‘Dunn’ deal for Charleroi
After building an illustrious career over the past few decades as a head basketball coach for numerous WPIAL programs, Joseph Dunn Jr. is ready for a new challenge as the new leader of the Charleroi boys basketball program.
Dunn is the winningest coach in the history of Trinity and Mount Pleasant’s boys basketball teams. He started his head coaching career at Seton LaSalle, where he compiled a 43-31 record from 1983 to 1986. Dunn then moved to Mount Pleasant from 19861992 and 1994-2000, putting up a 145-129 record over that span.

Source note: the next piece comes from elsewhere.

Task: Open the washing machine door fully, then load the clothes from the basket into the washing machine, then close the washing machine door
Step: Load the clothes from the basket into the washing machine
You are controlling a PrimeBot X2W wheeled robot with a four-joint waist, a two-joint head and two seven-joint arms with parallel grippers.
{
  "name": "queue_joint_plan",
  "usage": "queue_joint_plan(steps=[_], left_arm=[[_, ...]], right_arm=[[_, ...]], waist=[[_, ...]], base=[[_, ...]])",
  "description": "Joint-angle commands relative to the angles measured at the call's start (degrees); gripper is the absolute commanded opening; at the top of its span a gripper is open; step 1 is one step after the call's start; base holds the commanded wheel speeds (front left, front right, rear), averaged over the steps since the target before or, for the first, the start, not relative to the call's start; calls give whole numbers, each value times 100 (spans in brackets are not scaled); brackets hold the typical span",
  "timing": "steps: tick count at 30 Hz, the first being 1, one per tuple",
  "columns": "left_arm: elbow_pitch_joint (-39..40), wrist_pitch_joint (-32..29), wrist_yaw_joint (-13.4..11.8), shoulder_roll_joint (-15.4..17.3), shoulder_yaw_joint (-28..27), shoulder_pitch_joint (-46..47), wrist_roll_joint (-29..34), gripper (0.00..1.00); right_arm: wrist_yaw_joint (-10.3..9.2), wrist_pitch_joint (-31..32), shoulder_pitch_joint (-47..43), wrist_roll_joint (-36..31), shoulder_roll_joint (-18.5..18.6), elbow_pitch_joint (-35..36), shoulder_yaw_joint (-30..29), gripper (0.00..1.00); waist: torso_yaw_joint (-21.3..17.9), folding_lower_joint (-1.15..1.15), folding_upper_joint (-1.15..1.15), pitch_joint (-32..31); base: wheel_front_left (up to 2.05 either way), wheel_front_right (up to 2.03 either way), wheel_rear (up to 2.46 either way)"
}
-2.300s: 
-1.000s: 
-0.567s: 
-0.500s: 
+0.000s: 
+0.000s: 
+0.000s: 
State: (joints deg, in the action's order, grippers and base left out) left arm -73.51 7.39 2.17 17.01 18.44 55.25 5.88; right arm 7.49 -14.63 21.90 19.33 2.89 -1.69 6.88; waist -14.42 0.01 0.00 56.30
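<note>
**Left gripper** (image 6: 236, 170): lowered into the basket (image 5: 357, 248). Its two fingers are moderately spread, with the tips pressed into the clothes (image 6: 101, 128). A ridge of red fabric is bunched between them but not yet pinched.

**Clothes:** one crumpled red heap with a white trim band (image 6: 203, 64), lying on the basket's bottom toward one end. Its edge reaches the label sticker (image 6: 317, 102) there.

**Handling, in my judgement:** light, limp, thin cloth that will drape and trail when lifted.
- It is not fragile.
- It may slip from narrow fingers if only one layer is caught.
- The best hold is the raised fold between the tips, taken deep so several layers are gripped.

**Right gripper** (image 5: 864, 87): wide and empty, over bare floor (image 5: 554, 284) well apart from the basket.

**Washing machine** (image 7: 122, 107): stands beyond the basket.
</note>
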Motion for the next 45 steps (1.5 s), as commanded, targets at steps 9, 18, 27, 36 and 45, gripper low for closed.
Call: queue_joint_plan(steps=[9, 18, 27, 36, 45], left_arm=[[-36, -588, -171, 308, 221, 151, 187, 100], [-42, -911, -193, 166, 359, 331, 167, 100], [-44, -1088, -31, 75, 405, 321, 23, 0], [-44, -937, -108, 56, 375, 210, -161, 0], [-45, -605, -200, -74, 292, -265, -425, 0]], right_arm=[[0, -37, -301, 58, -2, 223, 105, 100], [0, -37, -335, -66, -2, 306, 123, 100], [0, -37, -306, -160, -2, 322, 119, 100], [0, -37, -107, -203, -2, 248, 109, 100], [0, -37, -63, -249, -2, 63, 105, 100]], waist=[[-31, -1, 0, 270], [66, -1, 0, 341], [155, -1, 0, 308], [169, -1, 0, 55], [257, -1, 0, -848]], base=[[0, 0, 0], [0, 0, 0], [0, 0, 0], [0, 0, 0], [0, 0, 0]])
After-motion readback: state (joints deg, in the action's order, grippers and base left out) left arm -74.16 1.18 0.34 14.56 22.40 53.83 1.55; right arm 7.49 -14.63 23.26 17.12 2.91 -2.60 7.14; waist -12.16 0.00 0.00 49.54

He won the WPIAL Coach of the Year award in 2000 for his efforts in his last season with the Vikings, and he also took a program that hadn’t had a winning season to three section titles and multiple playoff appearances.
He then moved to Trinity from 2001 to 2014, totaling a 142-118 record while making several trips to the playoffs and helping numerous players move on to have careers at the collegiate level.
His last coaching job was from 2017 to 2021 as an assistant at Trinity, but Charleroi superintendent Ed Zelich reached out to Dunn for assistance on the Cougars’ coaching vacancy and then decided to ask the longtime coach himself. Dunn will be replacing Joe Greer, who he said has been extremely cooperative and helpful in the early stages of switching hands. Greer had a productive 8-14 season last year but had to step away citing family-related concerns.
“Dr. Zelich called me and asked me if I could help him sort through some candidates, and as our conversation ended, he asked, ‘Well, what about you?,’” Dunn said. “I told him I wasn’t looking right now. Then the next day he called me and asked about reentering the coaching world.”
He showed appreciation for Zelich, whom he called a “visionary leader,” as well as Bill Wiltz, who had coached the Cougars for 17 years prior to Greer last season.
“(Wiltz) has a profound and enduring legacy,” Dunn said. “His former players speak so highly of him in terms of what he did for them basketball-wise and what he did for them life-wise. This program is his heritage, we’re just building on what he did.”
Dunn had a career in education as an administrator and teacher for over 40 years. He’ll be looking to continue his work as an educator with Charleroi.
“All my coaching jobs I’ve had before, I had a full-time teaching job with it,” Dunn said. “As much as I love basketball and coaching, teaching and being a principal are more important jobs. I’m under the belief that the basketball court is an extension of the classroom, and I’m always eager to coach, or teach, students and athletes.”
Since 2016, Dunn has worked as an athletic consultant for the company that he created, Beyond the Bench LLC in Washington. As the CEO, Dunn has offered coaching development courses as well as skill instruction among other services.
“Your program ceiling is dependent on two things: the character of your players, and their skill level,” Dunn said. “If one of those areas is missing or lacking, you’re never going to achieve what you want to. The character part is evident from the second you meet the Charleroi kids. You can say the same thing about the history of Charleroi people; the Magic City has a reputation of hard work and industriousness.
“You have to assess and figure out what you need immediately to improve. Making an immediate improvement is all about skill development. Ball-handling and scoring skills are key.”
Dunn is eager to get to work with his squad in the coming months and instill a hard-working culture around staff stability, mastering fundamentals and communication.
Joining Dunn on staff will be long-time coaching partner Johnny Lee, Jim Diaz as the JV coach, and Ramont Small and Anthony Bristol. Dunn said that he was happy to keep Charleroi guys on the staff because student-athletes naturally gravitate towards them.
“You have to enjoy working with students,” Dunn said. “Everything is relationships. Relationships are built on trust, and trust is built on mutual respect. Kids aren’t always going to see things the way that coaches do, because they’re kids. But I don’t believe that any kid is uncoachable, I think that some kids require a lot more coaching and understanding.”